Exercise objective => Reproduce the data below in full and to the letter, images excepted.
── Data
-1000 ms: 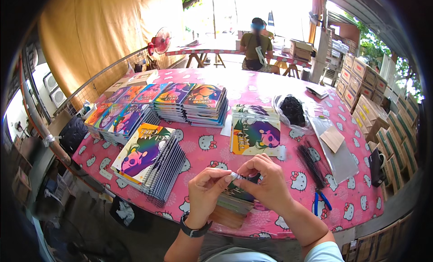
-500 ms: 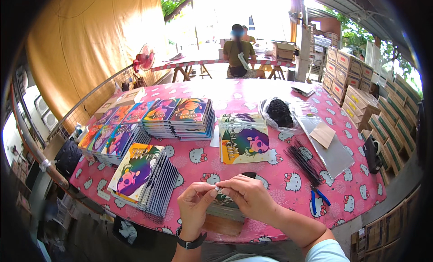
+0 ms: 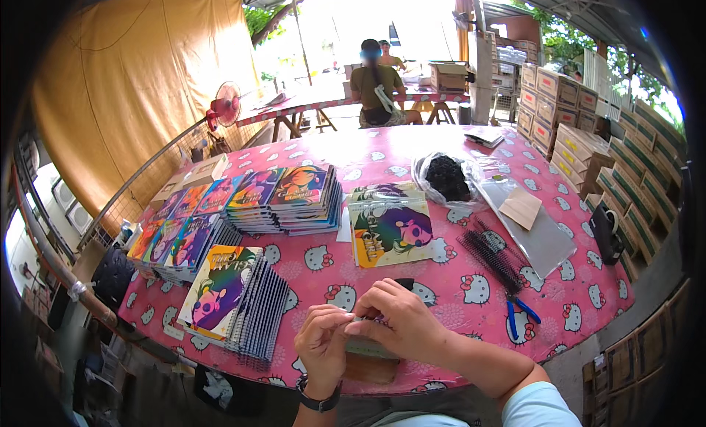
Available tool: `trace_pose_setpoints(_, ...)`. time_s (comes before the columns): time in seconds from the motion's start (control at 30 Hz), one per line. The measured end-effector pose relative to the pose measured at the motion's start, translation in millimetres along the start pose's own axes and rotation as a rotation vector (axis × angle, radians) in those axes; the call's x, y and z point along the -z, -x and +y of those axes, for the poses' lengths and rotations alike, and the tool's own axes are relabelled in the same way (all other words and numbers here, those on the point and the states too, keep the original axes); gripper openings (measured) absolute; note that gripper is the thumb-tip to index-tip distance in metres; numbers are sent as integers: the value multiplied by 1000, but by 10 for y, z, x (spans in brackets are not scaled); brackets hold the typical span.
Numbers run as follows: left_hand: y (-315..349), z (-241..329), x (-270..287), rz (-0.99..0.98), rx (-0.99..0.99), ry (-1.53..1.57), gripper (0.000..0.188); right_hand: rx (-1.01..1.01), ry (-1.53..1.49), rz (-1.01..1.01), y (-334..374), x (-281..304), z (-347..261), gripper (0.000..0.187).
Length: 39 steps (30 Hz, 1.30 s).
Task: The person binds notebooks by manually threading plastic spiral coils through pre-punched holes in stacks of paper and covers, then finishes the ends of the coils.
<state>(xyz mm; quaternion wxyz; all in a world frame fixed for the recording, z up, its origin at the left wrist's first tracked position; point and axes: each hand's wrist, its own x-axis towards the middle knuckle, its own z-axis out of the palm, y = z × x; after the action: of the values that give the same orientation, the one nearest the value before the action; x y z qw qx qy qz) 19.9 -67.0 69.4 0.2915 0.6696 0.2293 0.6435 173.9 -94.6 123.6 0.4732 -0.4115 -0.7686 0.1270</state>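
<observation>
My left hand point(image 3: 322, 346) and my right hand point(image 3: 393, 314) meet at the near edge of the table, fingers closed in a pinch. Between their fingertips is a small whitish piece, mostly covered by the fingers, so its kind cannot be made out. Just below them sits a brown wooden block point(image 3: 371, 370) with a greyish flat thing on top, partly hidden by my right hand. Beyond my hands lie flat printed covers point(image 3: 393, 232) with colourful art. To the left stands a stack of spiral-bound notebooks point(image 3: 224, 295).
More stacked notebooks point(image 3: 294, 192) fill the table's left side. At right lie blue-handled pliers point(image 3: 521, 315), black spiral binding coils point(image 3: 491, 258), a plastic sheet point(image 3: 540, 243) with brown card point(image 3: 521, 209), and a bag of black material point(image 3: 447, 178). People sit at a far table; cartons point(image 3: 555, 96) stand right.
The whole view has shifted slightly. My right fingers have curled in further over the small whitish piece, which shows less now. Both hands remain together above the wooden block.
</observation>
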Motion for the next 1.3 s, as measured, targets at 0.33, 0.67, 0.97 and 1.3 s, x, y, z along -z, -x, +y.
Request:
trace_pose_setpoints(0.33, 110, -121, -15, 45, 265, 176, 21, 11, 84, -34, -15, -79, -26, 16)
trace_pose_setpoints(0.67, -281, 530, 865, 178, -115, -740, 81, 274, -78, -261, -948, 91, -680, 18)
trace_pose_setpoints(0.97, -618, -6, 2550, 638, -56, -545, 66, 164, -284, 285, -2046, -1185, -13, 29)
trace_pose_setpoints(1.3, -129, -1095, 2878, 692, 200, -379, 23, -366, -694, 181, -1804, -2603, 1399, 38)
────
The answer =>
-1000 ms: 
-500 ms: 
+0 ms: 
Available tool: `trace_pose_setpoints(_, ...)`. time_s (comes before the columns): time in seconds from the motion's start (control at 30 Hz), one per line. The measured end-effector pose relative to the pose measured at the motion's start, translation in millimetres along the start pose's own axes and rotation as a rotation vector (axis × angle, radians) in those axes; the call's x, y and z point along the -z, -x and +y of those axes, for the poses' lengths and rotations alike, and the tool's own axes are relabelled in the same way (all other words and numbers here, those on the point and the states too, keep the original axes); gripper openings (measured) absolute; note that gripper is the thumb-tip to index-tip distance in metres; numbers are sent as integers: the value multiplied by 1000, but by 10 for y, z, x (spans in brackets are not scaled); brackets hold the typical span.
Numbers run as follows: left_hand: y (-315..349), z (-241..329), x (-270..287), rz (-0.99..0.98), rx (-0.99..0.99), ry (-1.53..1.57), gripper (0.000..0.188); right_hand: rx (-1.01..1.01), ry (-1.53..1.49), rz (-1.01..1.01), y (-334..374), x (-281..304), z (-347..261), gripper (0.000..0.187).
Length: 39 steps (30 Hz, 1.30 s).
Task: The person binds notebooks by manually threading plastic spiral coils through pre-punched holes in stacks of paper and covers, then finishes the ends of the coils.
<state>(xyz mm; quaternion wxyz; all in a world frame fixed for the recording, z up, its origin at the left wrist's first tracked position; point and axes: each hand's wrist, its own x-axis towards the middle knuckle, its own z-axis out of the palm, y = z × x; after the action: of the values that give the same orientation, the one nearest the value before the action; x y z qw qx qy qz) 19.9 -67.0 69.4 0.2915 0.6696 0.2293 0.6435 173.9 -94.6 123.6 0.4732 -0.4115 -0.7686 0.1270</state>
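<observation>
My left hand point(image 3: 322, 346) and my right hand point(image 3: 393, 314) meet at the near edge of the table, fingers closed in a pinch. Between their fingertips is a small whitish piece, mostly covered by the fingers, so its kind cannot be made out. Just below them sits a brown wooden block point(image 3: 371, 370) with a greyish flat thing on top, partly hidden by my right hand. Beyond my hands lie flat printed covers point(image 3: 393, 232) with colourful art. To the left stands a stack of spiral-bound notebooks point(image 3: 224, 295).
More stacked notebooks point(image 3: 294, 192) fill the table's left side. At right lie blue-handled pliers point(image 3: 521, 315), black spiral binding coils point(image 3: 491, 258), a plastic sheet point(image 3: 540, 243) with brown card point(image 3: 521, 209), and a bag of black material point(image 3: 447, 178). People sit at a far table; cartons point(image 3: 555, 96) stand right.
The whole view has shifted slightly. My right fingers have curled in further over the small whitish piece, which shows less now. Both hands remain together above the wooden block.
</observation>
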Motion for the next 1.3 s, as measured, targets at 0.33, 0.67, 0.97 and 1.3 s, x, y, z along -z, -x, +y.
Request:
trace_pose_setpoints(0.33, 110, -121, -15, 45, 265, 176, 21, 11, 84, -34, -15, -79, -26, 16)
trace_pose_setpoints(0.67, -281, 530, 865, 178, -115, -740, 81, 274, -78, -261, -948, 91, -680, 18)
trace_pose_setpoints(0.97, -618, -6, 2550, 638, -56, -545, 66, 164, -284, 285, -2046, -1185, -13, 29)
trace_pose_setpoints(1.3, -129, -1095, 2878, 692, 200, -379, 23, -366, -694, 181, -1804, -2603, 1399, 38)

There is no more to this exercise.